DULUTH—The entirety of the Boundary Waters Canoe Area Wilderness (BWCAW) gained Dark Sky Sanctuary status this summer after initial discussions began back in 2008. This makes this area on the Superior National Forest the first-certified Minnesota site and first federally designated wilderness site. The BWCAW is the 13th location in the world to gain this unique title and at 1,098,000 acres in size, it is the largest.
“We are excited to receive the Dark Skies Sanctuary designation for the BWCAW and are committed to preserving dark sky opportunities for future generations,” said Superior National Forest supervisor Connie Cummins.
The International Dark Sky Association is a non-profit organization founded in 1988 with the goal of reducing light pollution and protecting night skies for the present and into the future. A Dark Sky Sanctuary is “public or private land that has an exceptional or distinguished quality of starry nights and a nocturnal environment that is protected for its scientific, natural, or educational value, its cultural heritage and/or public enjoyment.”
According to the International Dark Sky Association, “Experiencing the night sky provides perspective, inspiration, and leads us to reflect on our humanity and place in the universe. The history of scientific discovery and even human curiosity itself is indebted to the natural night sky.”
This designation confirms what people in the area have enjoyed for thousands of years.
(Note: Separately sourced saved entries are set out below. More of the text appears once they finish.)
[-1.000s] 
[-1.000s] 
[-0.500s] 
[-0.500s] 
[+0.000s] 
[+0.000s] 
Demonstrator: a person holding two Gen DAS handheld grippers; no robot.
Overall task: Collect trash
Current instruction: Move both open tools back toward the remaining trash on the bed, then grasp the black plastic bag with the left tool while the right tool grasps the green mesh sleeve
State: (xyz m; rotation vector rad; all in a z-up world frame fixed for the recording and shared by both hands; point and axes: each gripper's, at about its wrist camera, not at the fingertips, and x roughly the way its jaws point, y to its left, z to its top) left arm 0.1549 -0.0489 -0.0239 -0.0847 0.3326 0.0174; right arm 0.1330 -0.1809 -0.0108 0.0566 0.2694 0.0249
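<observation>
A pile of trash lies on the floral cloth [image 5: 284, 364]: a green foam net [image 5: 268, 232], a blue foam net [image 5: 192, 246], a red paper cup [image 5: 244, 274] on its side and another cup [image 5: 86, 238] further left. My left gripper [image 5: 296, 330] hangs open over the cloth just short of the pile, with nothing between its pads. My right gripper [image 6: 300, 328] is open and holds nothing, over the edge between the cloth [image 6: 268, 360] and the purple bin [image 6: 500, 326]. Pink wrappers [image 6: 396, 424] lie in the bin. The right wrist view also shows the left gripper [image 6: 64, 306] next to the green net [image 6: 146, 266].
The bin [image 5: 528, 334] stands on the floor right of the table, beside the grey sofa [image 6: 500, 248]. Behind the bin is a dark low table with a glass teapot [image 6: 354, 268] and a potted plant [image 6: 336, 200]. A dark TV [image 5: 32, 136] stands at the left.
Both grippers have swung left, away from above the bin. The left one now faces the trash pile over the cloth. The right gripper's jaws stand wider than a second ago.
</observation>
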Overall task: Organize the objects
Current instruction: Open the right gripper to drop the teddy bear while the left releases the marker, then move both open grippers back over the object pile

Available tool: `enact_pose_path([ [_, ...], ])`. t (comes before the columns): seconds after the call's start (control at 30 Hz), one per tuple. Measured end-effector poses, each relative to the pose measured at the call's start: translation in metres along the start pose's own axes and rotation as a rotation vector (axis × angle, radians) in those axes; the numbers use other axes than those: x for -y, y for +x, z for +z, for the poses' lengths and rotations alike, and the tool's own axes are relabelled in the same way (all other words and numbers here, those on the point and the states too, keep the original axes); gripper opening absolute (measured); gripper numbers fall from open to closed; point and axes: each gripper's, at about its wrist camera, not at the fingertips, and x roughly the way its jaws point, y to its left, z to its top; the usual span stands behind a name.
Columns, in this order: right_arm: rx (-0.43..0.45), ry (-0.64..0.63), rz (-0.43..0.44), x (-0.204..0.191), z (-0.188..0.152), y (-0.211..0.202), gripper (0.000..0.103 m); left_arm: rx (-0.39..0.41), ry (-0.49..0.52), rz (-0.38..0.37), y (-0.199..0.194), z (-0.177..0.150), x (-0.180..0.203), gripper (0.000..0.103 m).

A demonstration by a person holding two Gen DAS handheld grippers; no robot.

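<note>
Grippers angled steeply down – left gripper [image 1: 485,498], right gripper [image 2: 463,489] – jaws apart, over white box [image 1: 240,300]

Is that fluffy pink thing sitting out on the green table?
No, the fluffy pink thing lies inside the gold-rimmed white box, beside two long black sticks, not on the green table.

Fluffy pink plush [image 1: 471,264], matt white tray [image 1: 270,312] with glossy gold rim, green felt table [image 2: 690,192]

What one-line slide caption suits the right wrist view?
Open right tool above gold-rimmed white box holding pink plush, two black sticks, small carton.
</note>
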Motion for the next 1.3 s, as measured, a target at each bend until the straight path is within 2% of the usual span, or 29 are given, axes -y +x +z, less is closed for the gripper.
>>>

Dark skies, starry nights and astonishing northern lights displays have been part of the experience long before the area was designated Wilderness with the passage of the 1964 Wilderness Act and 1978 BWCA Wilderness Act, subsequent legislation.
“Conservation and preservation laws, policy and guidance all lead to the protection of the night skies for scientific, natural, educational, cultural, and public enjoyment values, which are all part of protecting wilderness character,” said BWCAW program manager Ann Schwaller.
According to a 2016 National Geographic article, 80 percent of Americans cannot view the Milky Way anymore due to light pollution. Researchers worry that humans around the globe are losing access to the scientific, philosophical and spiritual benefits of appreciating a dark sky blanketed by stars.